Task description: The full listing should be set down exactly as it reads.

Information provided:
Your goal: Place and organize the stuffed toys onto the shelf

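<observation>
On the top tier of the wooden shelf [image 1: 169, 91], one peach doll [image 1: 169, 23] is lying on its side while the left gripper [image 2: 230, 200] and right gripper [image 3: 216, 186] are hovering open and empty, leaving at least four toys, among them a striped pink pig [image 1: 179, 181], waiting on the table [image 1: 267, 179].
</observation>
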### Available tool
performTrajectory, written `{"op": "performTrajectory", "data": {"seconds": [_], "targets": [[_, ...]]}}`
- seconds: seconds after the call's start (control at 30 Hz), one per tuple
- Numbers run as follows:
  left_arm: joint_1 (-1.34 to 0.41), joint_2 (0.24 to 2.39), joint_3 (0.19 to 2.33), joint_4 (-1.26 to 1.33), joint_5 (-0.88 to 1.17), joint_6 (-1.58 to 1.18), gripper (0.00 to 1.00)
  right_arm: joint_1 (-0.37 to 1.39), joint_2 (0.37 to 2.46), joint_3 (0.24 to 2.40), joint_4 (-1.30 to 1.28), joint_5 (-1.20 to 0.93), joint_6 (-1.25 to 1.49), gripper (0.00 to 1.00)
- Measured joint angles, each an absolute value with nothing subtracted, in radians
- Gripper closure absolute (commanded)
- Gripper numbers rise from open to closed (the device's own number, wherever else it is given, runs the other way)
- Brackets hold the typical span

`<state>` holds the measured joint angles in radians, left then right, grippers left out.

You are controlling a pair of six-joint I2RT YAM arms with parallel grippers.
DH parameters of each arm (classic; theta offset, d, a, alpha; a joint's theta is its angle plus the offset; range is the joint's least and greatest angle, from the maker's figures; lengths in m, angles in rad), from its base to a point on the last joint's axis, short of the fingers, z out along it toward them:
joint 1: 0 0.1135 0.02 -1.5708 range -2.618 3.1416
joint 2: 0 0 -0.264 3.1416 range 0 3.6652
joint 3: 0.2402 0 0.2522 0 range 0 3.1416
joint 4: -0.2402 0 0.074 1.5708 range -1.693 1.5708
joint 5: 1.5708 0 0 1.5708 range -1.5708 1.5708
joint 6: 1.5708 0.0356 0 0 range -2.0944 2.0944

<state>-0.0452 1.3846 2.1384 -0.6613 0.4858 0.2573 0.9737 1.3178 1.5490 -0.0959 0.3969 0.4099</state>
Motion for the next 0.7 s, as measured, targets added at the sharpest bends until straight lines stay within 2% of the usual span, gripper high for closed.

Solution to this exercise:
Your goal: Place and organize the stuffed toys onto the shelf

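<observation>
On the top tier of the wooden shelf [image 1: 169, 91], one peach doll [image 1: 169, 23] is lying on its side while the left gripper [image 2: 230, 200] and right gripper [image 3: 216, 186] are hovering open and empty, leaving at least four toys, among them a striped pink pig [image 1: 179, 181], waiting on the table [image 1: 267, 179].
</observation>
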### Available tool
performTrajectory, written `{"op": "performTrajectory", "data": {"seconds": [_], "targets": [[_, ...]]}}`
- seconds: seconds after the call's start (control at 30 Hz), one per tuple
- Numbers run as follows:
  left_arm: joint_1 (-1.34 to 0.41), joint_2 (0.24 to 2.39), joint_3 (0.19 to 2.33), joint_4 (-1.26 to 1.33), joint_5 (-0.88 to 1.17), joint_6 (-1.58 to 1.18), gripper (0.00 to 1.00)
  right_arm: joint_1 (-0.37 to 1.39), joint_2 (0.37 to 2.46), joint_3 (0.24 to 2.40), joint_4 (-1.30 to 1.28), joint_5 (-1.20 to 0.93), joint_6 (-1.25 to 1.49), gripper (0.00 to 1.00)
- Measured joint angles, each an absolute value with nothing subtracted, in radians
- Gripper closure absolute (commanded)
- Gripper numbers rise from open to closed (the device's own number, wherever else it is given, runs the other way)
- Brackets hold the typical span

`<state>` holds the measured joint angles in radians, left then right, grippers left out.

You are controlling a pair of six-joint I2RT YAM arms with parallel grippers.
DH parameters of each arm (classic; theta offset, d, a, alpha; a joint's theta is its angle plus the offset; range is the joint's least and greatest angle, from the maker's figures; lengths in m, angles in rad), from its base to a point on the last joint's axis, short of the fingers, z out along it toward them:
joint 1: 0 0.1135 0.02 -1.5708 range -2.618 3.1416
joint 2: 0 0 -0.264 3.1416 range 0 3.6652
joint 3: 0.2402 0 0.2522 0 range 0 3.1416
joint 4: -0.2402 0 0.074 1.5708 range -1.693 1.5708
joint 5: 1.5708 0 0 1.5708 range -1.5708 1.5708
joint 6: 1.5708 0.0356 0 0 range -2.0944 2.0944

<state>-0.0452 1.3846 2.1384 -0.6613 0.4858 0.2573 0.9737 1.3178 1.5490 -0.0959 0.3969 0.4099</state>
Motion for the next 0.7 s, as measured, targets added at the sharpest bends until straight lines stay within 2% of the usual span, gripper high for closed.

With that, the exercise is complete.